第四,提供非洲医药产品注册指导。调研表明,产品注册是中国医药企业走向非洲的关键难题之一;市场割裂,注册流程和标准各不一致,法规不一,语言不通,都给医药企业带来困扰。因此,建议中方有关部委加强对中国医药企业走向非洲的注册指导和技术支持。
第五,加强市场开拓信息服务。目前,多数非洲国家尚难觅中国医药产品代理商身影,中企仍在依靠展会、业务考察甚至电子邮件进行零散的市场开拓。故,建议中国政府有关部委或行业协会建立动态跟踪、监测与发布体系,做好信息保障工作,组织摸底国际机构和慈善组织采购招标程序,收集并及时提供医药产品国际招标信息;了解非洲医药物流和渠道结构,充分排查潜在业务合作伙伴、进口商、当地经销商、批发商,研究当地政府政策等,编制《中国医药企业服务非洲市场指南》,为企业开拓非洲市场提供系统信息支持。
(十)尝试医药领域投援结合,发挥中国传统优势
第一,将援建医院及相关基础设施、派驻医疗队等与医药投资和贸易结合起来。试点援建医院由中国企业运营模式,提升中国医疗技术、医药产品的使用比例。中国援建的公路、电力、供水等基础设施项目等均可考虑结合医药投资项目进行选址和建设,节约企业长期成本。经过50多年的发展,中国援非医疗队已形成了长效稳定的工作制度和机制,未来可进一步加大医疗队派驻和药品配备力度,充分利用医疗队渠道资源,宣介中国的廉价实用药品,引荐医药项目投资机会。

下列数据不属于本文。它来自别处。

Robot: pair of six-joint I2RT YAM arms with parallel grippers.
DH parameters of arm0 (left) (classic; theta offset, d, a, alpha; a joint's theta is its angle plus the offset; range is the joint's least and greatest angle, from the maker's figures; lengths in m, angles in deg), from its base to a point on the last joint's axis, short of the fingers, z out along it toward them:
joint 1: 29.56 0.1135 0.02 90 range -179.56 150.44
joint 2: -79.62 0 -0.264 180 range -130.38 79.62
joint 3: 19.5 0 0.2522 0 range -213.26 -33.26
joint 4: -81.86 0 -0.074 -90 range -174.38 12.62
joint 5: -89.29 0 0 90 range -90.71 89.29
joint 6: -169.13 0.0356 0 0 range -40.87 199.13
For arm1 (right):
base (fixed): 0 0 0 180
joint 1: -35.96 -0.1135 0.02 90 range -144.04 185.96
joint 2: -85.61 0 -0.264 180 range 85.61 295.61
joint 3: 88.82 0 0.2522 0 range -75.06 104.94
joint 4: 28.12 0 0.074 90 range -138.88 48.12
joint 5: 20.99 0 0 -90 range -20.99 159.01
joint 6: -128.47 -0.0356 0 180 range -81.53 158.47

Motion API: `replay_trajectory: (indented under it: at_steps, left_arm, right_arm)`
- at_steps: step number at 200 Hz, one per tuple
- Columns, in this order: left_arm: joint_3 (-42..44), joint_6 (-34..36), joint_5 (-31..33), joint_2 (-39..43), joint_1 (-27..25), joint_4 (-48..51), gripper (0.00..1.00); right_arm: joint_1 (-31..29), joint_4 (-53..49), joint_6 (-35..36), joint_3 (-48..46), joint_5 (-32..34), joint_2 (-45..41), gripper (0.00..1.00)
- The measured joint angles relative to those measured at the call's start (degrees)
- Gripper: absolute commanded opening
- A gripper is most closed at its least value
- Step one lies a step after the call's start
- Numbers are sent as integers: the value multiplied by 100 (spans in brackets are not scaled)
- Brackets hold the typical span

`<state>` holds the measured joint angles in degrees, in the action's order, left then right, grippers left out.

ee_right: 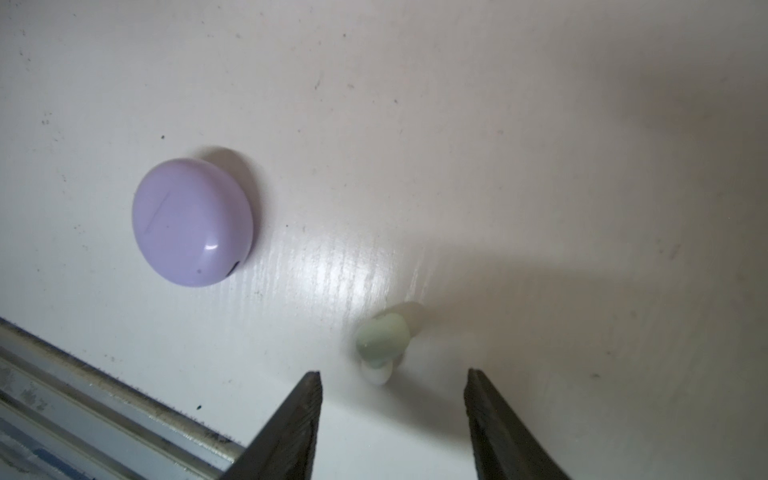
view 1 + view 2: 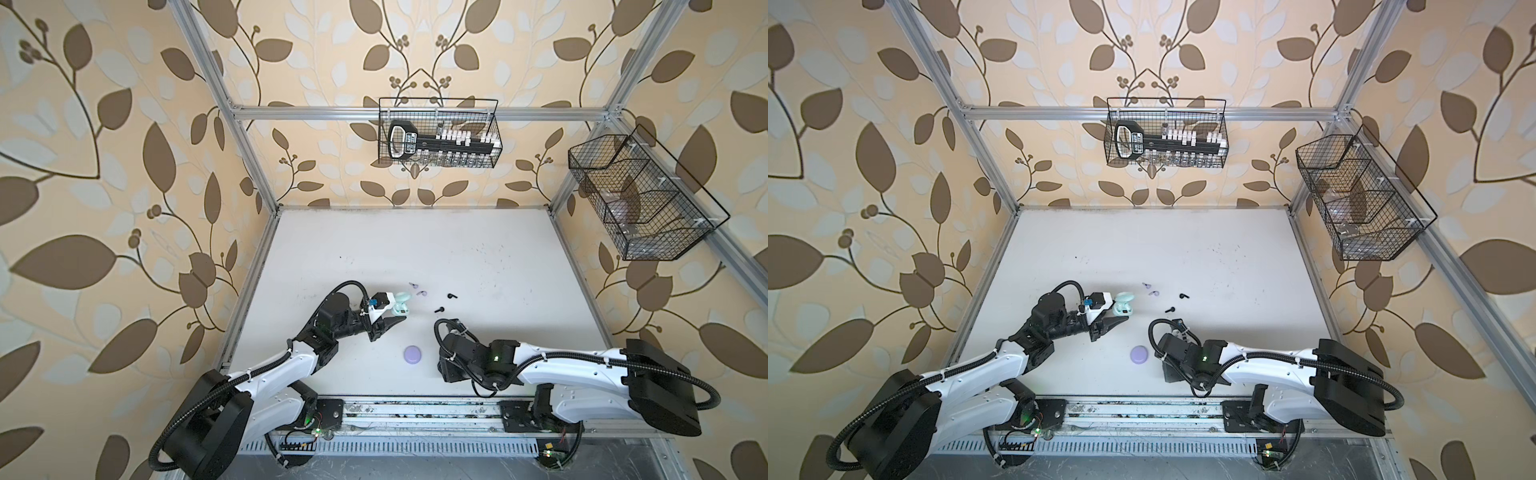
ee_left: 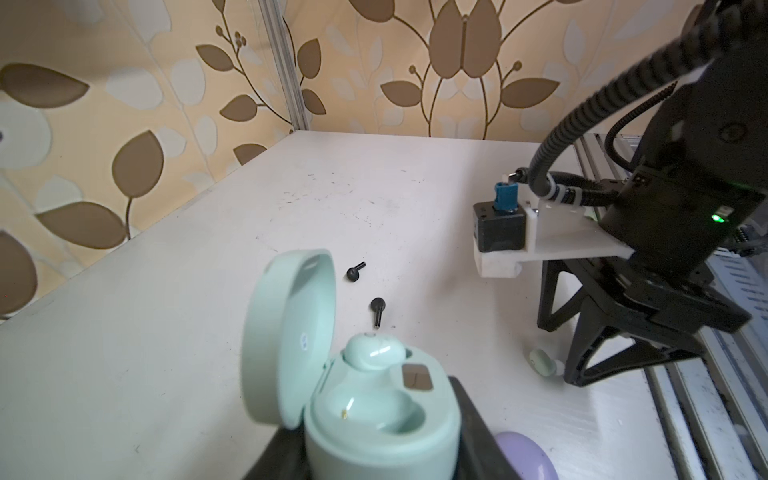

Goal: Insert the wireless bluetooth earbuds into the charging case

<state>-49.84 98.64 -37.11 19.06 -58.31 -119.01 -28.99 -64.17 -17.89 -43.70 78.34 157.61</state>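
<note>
A scuffed white table (image 2: 457, 249) stands inside an aluminium frame (image 2: 311, 113), with leaf-patterned wallpaper (image 2: 104, 166) behind. A wire basket (image 2: 384, 158) hangs on the back bar and holds a black handled tool (image 2: 401, 139). A second basket (image 2: 590, 166) hangs on the right.

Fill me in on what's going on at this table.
The left claw grips the open mint charging case, with one mint earbud seated in it and the second socket empty. The right claw hangs open right by the other mint earbud, which lies on the table near the closed lilac case. The black earbuds and lilac earbuds lie loose farther back.
</note>
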Motion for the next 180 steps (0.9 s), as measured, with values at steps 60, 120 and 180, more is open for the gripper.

第二,提升对非洲医务工作者培训力度。中国医药产品走进非洲,离不开非洲本土医务工作者的认可和参与。近年,中国加大了对非洲留学人员的教育支持力度,未来可考虑提升医药学科非洲留学生的比例,使非洲医生和医学教育者从根源认可中国医疗标准、技术和产品。
(十一)加强对中国医药企业国际经营行为的监管,规避声誉风险
第一,加强与非洲国家的医药监管技术合作。加强对非盟、次区域组织、非洲国家医药监管机构的技术援助,有利于推行中国标准,为中国医药产品进入非洲创造良好的监管与政策环境。考虑由行业协会牵头组织,中方可与国际第三方权威检测机构或独立设计针对在非的中国医药产品检测中心,并与当地的药监部门实现合作关系,出具权威的检测或验证报告,确保对非医药产品的质量安全,与当地正规流通渠道相衔接。
第二,探讨建立中非医药合作“白名单”和“黑名单”制度,并与非洲国家医药监管机构共享相关名单。即对于有实力、讲信誉的中国医药企业,建立“白名单”,在出口、对外投资审批过程中给予免检、快速审批等“绿色通道”,确保有质量的中国企业和产品能快速进入非洲市场;针对在过去出现过质量问题,或存在声誉风险隐患的中国医药企业,建立“黑名单”,在整改完善前,严禁其开展对非医药出口或投资。